EXERCISE - Your task is to reproduce the listing exactly, without its images.
++++ DATA FOR REVIEW ++++
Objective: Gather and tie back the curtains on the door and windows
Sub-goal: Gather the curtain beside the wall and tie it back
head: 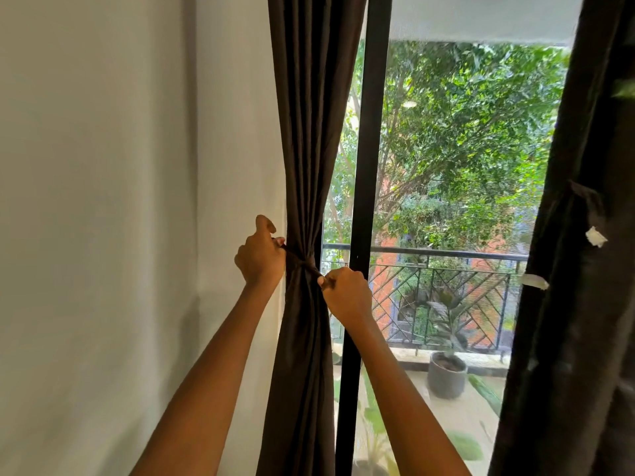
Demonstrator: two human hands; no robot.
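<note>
White wall (103,201) at left. Curtain (309,132) bunched; I see left hand (261,257) and right hand (347,293), fingers curled, each pulling a tie band (302,263) end. Knot unfinished, I judge.

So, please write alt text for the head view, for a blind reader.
The left hand and right hand each grip an end of a dark tie cinched round a gathered dark curtain beside a white wall. Outside the glass door: balcony railing, potted plant, trees.

Bright daylight from glass door (446,166), far right | wall (103,201) dim, softly shaded, left | right curtain (570,304) near, blurred, dark | edges bowed
</note>
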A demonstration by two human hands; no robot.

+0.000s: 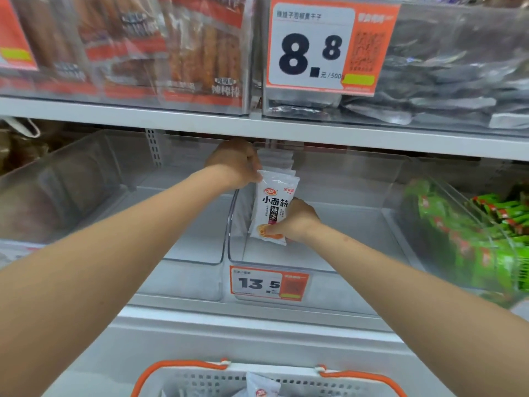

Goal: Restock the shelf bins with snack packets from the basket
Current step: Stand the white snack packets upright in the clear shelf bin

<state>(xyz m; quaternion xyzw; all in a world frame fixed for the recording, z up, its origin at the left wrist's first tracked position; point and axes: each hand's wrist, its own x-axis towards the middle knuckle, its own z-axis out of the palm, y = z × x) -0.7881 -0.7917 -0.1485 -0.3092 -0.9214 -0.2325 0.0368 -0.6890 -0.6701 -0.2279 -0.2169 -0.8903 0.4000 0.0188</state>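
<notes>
We are filling: left hand (235,165) and right hand (298,222) both grip white snack packets (274,200) at the left wall of the clear bin (329,285); next, we should set them down.

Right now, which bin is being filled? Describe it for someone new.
Find the big orange 8.8 price tag on the upper shelf; the clear bin sits just below it. It alone carries a 13.5 tag, and the left hand and right hand grip white packets upright in it, unlike the green packets to its right.
</notes>
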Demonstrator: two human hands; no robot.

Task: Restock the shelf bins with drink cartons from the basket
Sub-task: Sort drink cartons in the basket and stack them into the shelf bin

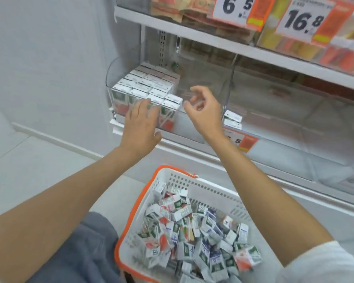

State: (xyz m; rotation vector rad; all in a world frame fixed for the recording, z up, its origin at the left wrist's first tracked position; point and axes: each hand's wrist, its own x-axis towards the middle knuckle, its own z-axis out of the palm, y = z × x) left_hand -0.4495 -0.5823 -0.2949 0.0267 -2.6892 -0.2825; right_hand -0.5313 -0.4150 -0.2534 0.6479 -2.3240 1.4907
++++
ANSWER SECTION -
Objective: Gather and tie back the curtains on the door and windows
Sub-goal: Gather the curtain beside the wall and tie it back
head: 
Demonstrator: two human hands; no robot.
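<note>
White wall (103,201) at left. Curtain (309,132) bunched; I see left hand (261,257) and right hand (347,293), fingers curled, each pulling a tie band (302,263) end. Knot unfinished, I judge.

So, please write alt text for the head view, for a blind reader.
The left hand and right hand each grip an end of a dark tie cinched round a gathered dark curtain beside a white wall. Outside the glass door: balcony railing, potted plant, trees.

Bright daylight from glass door (446,166), far right | wall (103,201) dim, softly shaded, left | right curtain (570,304) near, blurred, dark | edges bowed
</note>
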A demonstration by two human hands; no robot.

+0.000s: 

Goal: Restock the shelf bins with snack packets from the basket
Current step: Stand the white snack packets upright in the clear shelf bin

<state>(xyz m; quaternion xyzw; all in a world frame fixed for the recording, z up, its origin at the left wrist's first tracked position; point and axes: each hand's wrist, its own x-axis towards the middle knuckle, its own z-axis out of the palm, y = z × x) -0.7881 -0.7917 -0.1485 -0.3092 -0.9214 -0.2325 0.0368 -0.6890 -0.6701 -0.2279 -0.2169 -0.8903 0.4000 0.0188</state>
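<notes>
We are filling: left hand (235,165) and right hand (298,222) both grip white snack packets (274,200) at the left wall of the clear bin (329,285); next, we should set them down.

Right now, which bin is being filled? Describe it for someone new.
Find the big orange 8.8 price tag on the upper shelf; the clear bin sits just below it. It alone carries a 13.5 tag, and the left hand and right hand grip white packets upright in it, unlike the green packets to its right.
</notes>
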Demonstrator: two human hands; no robot.

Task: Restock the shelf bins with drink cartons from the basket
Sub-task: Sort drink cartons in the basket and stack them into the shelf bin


State: (xyz m; rotation vector rad; all in a world frame fixed for the recording, z up, its origin at the left wrist's first tracked position; point and axes: each hand's wrist, its own x-axis towards the middle knuckle, its own z-axis out of the palm, y = z × x) left_hand -0.4495 -0.5823 -0.2949 0.0267 -2.6892 -0.2825; right_hand -0.5313 -0.4150 -0.2534 0.6479 -2.3240 1.4907

The exercise is done, and no more output is needed.